I remember kind of feeling this way way back during my first semester of law school. We spent what seemed like forever learning stuff but having no way to apply it. Then finals came. And while they were pretty miserable, it wasn't as bad as I thought. In fact, finals in later semesters were much worse because as a 1L, it was almost, sort of, a little bit exciting to be able to apply what you learned. I remember the five hour torts final, which was our first one. It was brutal. And that's putting it lightly. But afterwards I remember feeling slightly euphoric because I had all that knowledge in my brain and although I didn't know whether I got a C+ or an A+ I knew I did OK because I put down a shit load of stuff on the page.

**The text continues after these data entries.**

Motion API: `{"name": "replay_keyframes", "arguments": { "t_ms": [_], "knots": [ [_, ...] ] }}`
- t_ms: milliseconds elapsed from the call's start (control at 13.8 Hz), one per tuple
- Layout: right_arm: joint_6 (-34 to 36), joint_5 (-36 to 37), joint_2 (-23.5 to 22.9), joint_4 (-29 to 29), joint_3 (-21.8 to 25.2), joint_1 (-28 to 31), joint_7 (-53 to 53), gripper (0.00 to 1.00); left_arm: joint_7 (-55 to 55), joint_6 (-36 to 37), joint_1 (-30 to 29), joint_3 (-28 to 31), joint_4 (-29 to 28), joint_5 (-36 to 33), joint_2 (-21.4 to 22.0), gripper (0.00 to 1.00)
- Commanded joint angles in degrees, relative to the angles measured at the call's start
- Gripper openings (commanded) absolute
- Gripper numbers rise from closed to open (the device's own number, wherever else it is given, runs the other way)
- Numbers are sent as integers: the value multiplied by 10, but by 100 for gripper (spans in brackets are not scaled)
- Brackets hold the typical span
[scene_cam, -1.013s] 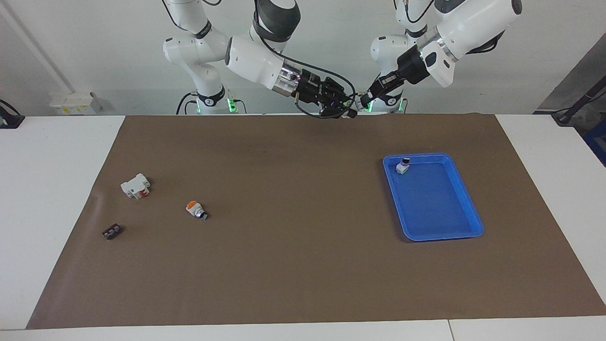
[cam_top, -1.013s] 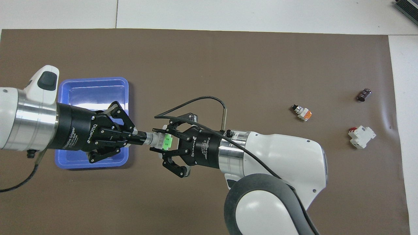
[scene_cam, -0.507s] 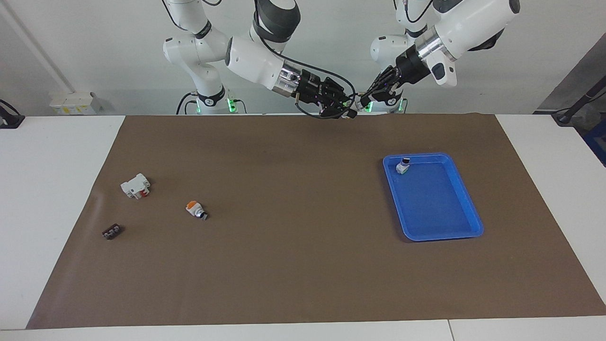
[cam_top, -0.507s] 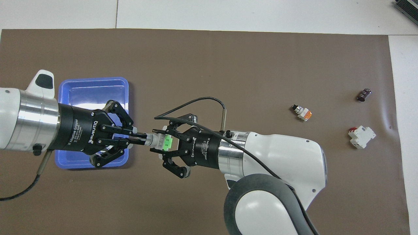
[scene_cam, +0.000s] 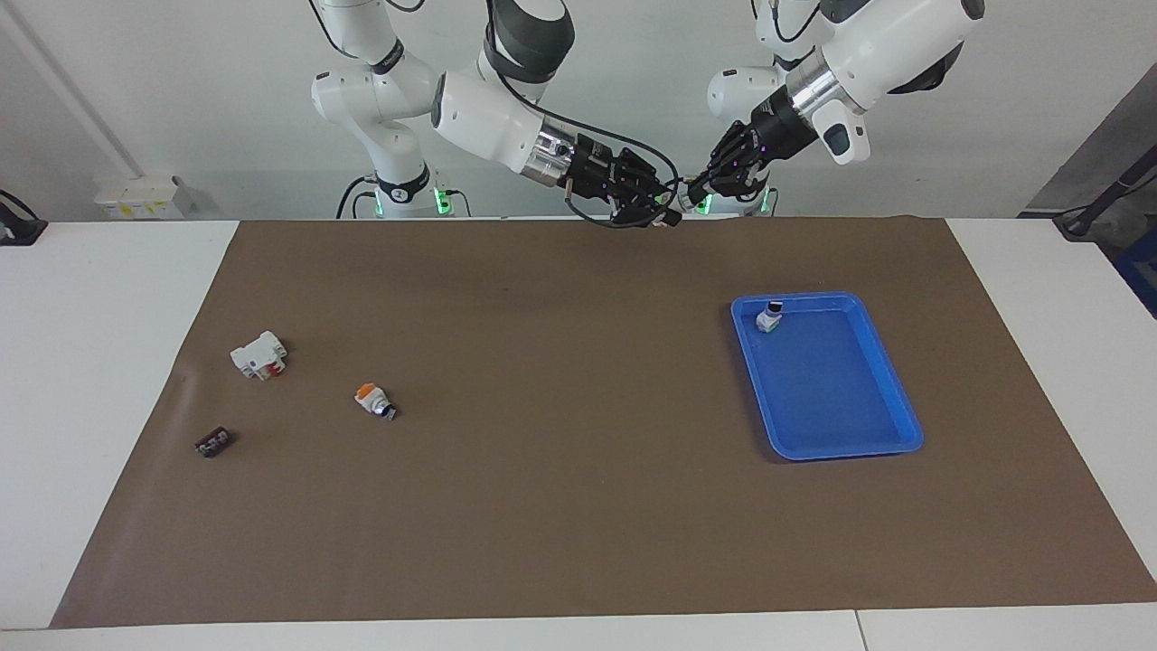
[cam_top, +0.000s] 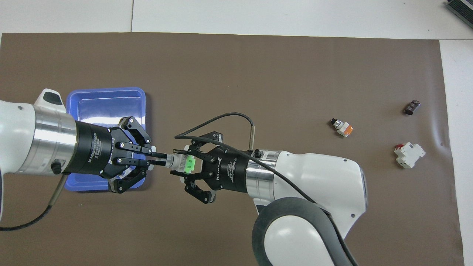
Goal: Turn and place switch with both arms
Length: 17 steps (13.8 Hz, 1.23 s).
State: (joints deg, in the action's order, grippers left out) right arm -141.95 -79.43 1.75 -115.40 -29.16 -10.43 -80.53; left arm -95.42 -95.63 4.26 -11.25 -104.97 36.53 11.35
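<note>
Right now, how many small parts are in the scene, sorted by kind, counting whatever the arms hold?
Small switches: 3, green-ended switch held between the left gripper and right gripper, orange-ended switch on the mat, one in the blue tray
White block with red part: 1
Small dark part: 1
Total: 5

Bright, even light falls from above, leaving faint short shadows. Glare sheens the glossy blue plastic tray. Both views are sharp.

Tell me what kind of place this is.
Probably a robotics lab bench: two Franka arms hold a switch between the left gripper and right gripper, over a brown mat with a blue tray.
</note>
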Motion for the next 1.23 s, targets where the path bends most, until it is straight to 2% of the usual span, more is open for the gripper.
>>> {"name": "replay_keyframes", "arguments": {
  "t_ms": [0,507,1158],
  "knots": [
    [-7,2,3,17,0,2,-7,0,-59,9,7,-11,-23,-5,13,0],
    [-7,2,3,17,0,2,-7,0,-161,12,6,-11,-37,-8,22,0],
    [-7,2,3,17,0,2,-13,0,-209,8,2,-11,-48,-8,26,0]
  ]
}}
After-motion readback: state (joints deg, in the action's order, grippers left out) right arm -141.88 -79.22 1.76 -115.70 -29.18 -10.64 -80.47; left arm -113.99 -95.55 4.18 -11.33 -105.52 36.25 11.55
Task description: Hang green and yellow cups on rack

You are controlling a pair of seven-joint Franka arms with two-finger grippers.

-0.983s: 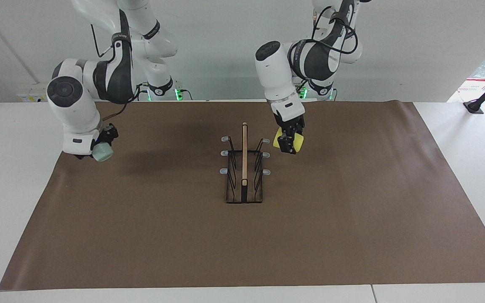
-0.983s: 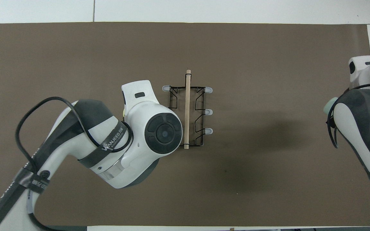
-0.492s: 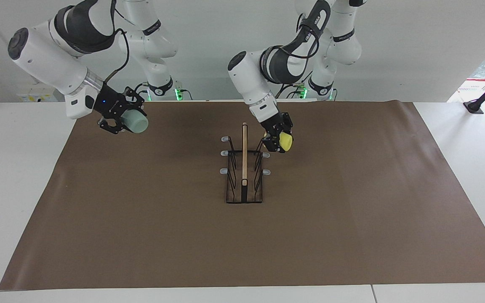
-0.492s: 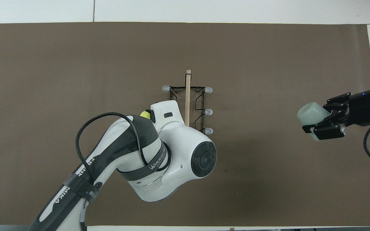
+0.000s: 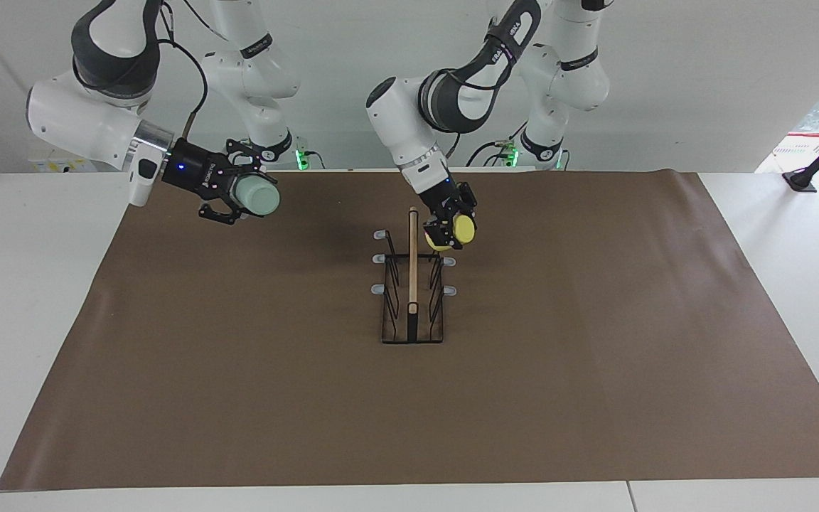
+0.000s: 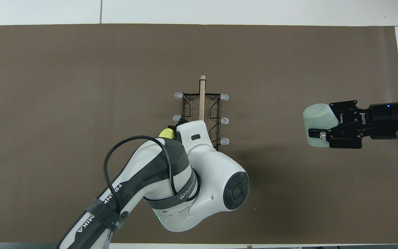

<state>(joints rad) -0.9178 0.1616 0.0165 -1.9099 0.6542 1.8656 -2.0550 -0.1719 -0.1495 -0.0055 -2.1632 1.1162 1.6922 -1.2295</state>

But the novelty of exams as an actual method of testing what you know has long since worn off. I want to use what I learned in the real world. Here's hoping I actually learned something I can use, even if it's just a way of thinking...

1 Comments:

At 10:23 AM, Blogger X said...

Thanks for the congrats. We're on our way to the "barzam." I still shake my head in disbelief. We're actually almost done with law school. I can remember 1L somewhat vividly.

Last semester, I was helping a 1L with a fact pattern. I recognized the fact pattern. I didn't remember anything but some of the facts. I struggled with the hypo during first semester 1L. Last semester, I looked at the black letter law and breezed through the hypo. I even explained it to the 1Ls. They were uncomfortable with the lack of certainty. They were looking for that one right answer. There were equally strong arguments and you just had to present both without getting committed to either. We've come a long way. I struggled with that 1L. One thing law school has done is force us to keep two opposite ideas in our mind at the same time and explain the differences/similiarties.

I can relate to your recent post. Good job of anticipating potential jabs too.